> **Your objective**
Look for the word "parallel" in the records, and copy each line where it appears.

> **Task inputs**
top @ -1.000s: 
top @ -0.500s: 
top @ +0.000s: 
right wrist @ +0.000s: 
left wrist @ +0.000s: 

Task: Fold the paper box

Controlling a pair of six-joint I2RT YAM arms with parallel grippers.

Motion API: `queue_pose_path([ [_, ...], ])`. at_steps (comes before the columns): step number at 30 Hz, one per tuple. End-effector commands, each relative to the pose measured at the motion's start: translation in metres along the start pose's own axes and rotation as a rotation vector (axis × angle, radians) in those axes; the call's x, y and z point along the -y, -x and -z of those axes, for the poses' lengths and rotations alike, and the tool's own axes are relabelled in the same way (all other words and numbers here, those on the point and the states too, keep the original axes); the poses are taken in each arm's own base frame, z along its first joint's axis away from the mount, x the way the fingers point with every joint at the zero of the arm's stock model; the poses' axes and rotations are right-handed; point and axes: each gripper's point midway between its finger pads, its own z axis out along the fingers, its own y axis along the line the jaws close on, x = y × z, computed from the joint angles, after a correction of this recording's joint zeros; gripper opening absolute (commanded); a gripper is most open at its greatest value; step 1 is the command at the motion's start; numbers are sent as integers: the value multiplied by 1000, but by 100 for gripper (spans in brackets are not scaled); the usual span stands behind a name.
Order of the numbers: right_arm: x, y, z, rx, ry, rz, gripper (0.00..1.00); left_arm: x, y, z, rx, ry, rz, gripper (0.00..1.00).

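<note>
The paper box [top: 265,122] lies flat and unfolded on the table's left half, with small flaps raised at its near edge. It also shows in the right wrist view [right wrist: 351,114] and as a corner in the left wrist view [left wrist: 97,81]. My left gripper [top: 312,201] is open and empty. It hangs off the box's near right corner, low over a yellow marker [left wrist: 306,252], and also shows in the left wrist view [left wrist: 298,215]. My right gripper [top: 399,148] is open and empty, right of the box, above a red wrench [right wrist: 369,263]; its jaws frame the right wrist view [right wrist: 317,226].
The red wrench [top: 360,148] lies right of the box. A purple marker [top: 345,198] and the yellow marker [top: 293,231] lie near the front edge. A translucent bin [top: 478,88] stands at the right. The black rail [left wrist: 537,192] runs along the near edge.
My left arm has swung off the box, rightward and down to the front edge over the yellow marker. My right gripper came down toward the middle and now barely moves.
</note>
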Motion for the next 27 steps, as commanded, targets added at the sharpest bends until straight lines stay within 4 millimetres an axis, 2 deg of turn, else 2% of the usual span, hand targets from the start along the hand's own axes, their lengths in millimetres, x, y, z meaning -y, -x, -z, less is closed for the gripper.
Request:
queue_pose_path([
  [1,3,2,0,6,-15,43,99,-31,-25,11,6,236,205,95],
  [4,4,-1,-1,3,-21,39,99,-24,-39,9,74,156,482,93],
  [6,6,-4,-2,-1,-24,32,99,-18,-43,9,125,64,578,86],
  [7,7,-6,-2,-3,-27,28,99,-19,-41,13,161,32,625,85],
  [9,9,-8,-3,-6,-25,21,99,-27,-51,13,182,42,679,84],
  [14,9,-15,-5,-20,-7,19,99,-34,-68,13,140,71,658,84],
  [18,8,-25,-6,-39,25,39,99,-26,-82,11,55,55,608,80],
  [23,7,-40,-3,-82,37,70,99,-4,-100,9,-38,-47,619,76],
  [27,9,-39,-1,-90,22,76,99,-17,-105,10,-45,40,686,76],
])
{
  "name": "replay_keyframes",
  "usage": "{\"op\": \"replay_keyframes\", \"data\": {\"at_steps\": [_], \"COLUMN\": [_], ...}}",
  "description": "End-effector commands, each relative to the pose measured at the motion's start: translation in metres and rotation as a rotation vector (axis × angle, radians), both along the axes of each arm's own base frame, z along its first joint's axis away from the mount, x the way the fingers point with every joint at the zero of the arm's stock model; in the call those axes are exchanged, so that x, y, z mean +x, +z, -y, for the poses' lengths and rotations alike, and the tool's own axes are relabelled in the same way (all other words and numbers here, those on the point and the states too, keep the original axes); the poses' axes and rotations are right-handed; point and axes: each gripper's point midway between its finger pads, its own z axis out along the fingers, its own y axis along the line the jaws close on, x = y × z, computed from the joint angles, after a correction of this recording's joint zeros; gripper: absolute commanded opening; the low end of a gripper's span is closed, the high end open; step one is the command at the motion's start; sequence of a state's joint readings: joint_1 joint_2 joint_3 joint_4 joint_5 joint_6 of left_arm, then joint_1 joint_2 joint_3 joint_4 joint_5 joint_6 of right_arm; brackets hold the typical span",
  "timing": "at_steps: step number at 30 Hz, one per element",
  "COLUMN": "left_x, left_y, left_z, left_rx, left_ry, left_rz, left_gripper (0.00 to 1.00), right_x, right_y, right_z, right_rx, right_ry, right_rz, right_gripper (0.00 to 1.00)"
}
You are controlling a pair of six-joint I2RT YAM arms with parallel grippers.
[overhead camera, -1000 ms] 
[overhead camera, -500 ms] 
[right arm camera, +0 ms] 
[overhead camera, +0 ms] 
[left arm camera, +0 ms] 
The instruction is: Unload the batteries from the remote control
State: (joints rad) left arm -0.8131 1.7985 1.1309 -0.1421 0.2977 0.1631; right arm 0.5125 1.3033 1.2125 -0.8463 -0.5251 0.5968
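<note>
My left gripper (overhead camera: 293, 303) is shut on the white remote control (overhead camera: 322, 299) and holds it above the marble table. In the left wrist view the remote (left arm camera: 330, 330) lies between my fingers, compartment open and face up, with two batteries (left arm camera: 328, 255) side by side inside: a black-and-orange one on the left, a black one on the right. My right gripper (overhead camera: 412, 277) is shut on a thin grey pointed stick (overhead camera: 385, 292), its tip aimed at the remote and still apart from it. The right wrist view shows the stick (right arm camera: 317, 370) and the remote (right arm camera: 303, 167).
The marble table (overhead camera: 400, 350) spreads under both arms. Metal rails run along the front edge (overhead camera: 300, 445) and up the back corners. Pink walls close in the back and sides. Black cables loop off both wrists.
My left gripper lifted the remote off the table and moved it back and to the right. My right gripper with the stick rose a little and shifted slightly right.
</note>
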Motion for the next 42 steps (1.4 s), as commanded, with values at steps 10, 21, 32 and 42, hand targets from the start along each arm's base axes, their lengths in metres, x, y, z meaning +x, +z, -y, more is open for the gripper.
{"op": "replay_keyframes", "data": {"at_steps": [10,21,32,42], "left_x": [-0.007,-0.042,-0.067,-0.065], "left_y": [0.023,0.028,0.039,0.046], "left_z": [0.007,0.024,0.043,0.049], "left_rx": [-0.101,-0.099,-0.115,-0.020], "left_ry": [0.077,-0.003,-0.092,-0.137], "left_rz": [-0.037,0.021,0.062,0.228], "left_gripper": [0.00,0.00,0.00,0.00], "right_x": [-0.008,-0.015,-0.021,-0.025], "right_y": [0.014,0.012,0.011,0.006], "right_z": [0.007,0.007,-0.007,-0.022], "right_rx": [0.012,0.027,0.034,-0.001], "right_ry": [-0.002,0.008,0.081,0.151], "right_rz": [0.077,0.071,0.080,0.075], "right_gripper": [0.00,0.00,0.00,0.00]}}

> **Response area**
Controlling a pair of six-joint I2RT YAM arms with parallel grippers.
You are controlling a pair of six-joint I2RT YAM arms with parallel grippers.

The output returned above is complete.